The data:
>>>>>

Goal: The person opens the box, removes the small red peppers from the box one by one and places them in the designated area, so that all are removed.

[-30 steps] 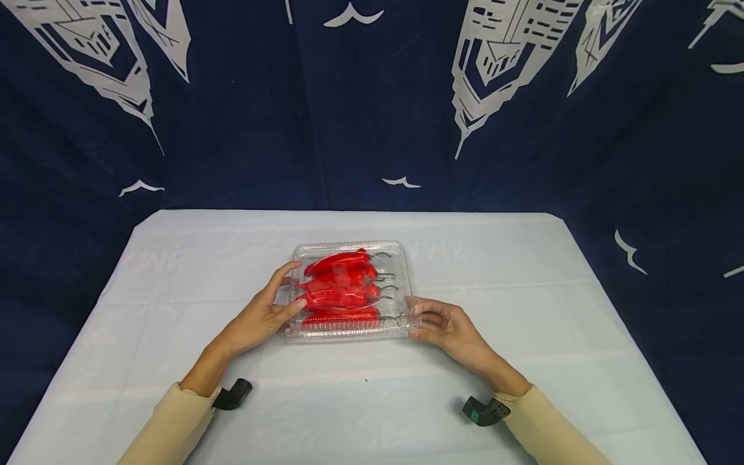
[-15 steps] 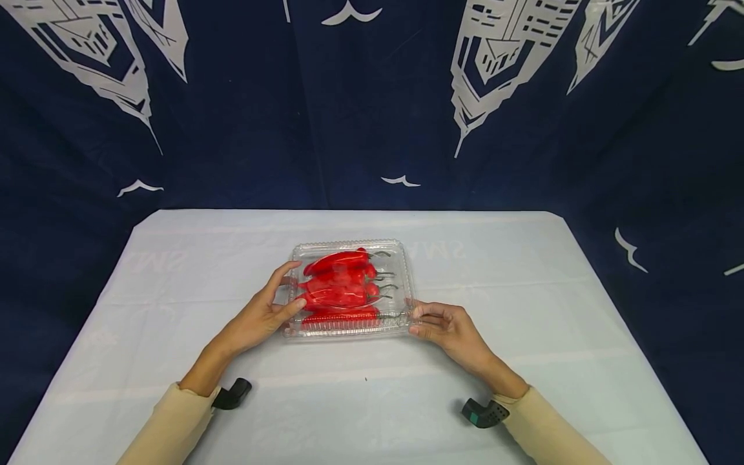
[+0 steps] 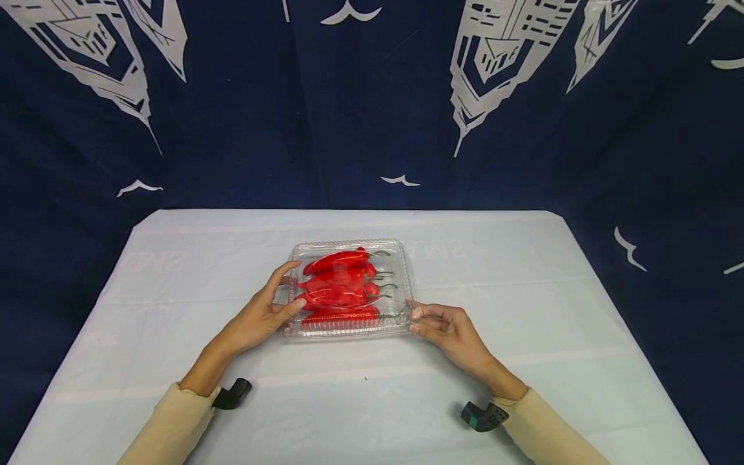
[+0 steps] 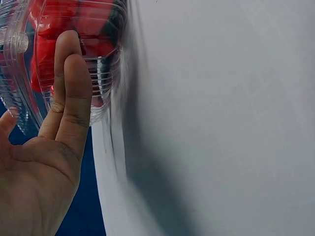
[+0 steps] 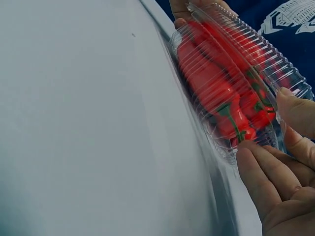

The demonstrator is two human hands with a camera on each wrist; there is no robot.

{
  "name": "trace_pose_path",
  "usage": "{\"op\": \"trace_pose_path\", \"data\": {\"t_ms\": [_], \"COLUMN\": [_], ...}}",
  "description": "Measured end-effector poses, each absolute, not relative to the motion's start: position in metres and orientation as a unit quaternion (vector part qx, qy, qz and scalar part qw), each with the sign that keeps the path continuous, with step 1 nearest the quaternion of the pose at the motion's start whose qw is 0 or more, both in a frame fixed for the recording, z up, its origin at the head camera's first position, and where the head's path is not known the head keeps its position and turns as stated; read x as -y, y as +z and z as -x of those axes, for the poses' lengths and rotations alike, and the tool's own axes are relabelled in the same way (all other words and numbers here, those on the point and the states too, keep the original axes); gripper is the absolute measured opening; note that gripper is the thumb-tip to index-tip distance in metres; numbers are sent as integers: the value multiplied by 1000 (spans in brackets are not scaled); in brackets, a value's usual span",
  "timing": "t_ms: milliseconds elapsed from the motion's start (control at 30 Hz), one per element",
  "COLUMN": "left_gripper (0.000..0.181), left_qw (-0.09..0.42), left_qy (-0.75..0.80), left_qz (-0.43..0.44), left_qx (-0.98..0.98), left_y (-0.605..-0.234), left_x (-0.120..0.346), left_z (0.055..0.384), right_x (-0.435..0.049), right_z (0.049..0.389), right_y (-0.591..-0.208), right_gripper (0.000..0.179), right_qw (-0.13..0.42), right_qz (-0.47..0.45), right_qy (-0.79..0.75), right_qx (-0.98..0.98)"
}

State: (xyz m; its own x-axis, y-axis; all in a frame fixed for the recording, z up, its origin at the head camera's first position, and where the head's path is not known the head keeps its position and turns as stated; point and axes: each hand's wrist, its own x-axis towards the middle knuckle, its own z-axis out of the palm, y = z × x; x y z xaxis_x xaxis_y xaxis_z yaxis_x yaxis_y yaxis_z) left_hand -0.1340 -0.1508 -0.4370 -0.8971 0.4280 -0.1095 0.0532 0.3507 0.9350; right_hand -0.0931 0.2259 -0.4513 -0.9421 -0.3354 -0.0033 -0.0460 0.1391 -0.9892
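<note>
A clear plastic clamshell box (image 3: pixel 349 245) lies lid down on the table, with several red chili peppers (image 3: pixel 337 297) inside, their green stems toward the right. My left hand (image 3: pixel 252 323) grips the left side; its thumb lies over the front left rim and its index finger reaches along the far rim edge. In the left wrist view two fingers (image 4: pixel 76 98) press the ribbed wall from below. My right hand (image 3: pixel 456 332) pinches the front right corner between thumb (image 5: pixel 295 110) and fingers, some of which touch the underside wall in the right wrist view.
A white-covered table (image 3: pixel 360 413) surrounds the box on all sides. Behind it hangs a dark blue cloth (image 3: pixel 244 129) with white printed shapes. A black wrist device (image 3: pixel 232 394) sits at the left cuff, another device (image 3: pixel 484 416) at the right.
My right hand's fingers and wrist have shifted very slightly down at the box corner. The box, the peppers and my left hand look almost the same.
</note>
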Motion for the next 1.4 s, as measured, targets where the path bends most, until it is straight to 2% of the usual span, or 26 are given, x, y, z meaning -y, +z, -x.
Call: {"op": "trace_pose_path", "data": {"t_ms": [200,600,1400], "left_gripper": [73,74,75], "left_qw": [172,169,169], "left_qy": [548,551,554], "left_qz": [-149,-158,-162], "left_qx": [-805,-802,-799], "left_y": [-437,-437,-436], "left_x": [151,151,150], "left_z": [134,133,133], "right_x": [-225,-221,-221], "right_z": [91,90,86], "right_y": [-452,-456,-455], "right_gripper": [20,10,15], "right_qw": [99,25,32], "right_qz": [139,203,198], "right_qy": [-631,-528,-497], "right_qx": [-757,-824,-844]}}
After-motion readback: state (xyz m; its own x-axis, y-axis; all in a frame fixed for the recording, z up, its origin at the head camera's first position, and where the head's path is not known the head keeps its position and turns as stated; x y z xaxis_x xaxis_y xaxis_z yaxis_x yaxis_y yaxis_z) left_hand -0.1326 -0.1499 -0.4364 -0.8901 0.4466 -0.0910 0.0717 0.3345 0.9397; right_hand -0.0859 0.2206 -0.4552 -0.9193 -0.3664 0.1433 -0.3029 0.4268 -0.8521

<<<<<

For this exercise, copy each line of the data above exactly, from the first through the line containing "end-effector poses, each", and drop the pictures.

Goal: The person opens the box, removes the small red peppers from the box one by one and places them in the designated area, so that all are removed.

[-30 steps] 
[-15 steps] 
[+0 steps] 
[+0 steps] 
[+0 steps] 

The demonstrator is two human hands with a camera on each wrist; there is no robot.

{
  "name": "trace_pose_path",
  "usage": "{\"op\": \"trace_pose_path\", \"data\": {\"t_ms\": [_], \"COLUMN\": [_], ...}}",
  "description": "Measured end-effector poses, each absolute, not relative to the motion's start: position in metres and orientation as a unit quaternion (vector part qx, qy, qz and scalar part qw), each with the sign that keeps the path continuous, with step 1 nearest the quaternion of the pose at the motion's start whose qw is 0 or more, both in a frame fixed for the recording, z up, its origin at the head camera's first position, and where the head's path is not known the head keeps its position and turns as stated; read x as -y, y as +z and z as -x of those axes, for the poses' lengths and rotations alike, and the tool's own axes are relabelled in the same way (all other words and numbers here, those on the point and the states too, keep the original axes); gripper is the absolute measured opening; note that gripper is the thumb-tip to index-tip distance in metres; numbers are sent as integers: the value multiplied by 1000 (spans in brackets are not scaled); in brackets, a value's usual span",

What the answer needed to say has been said.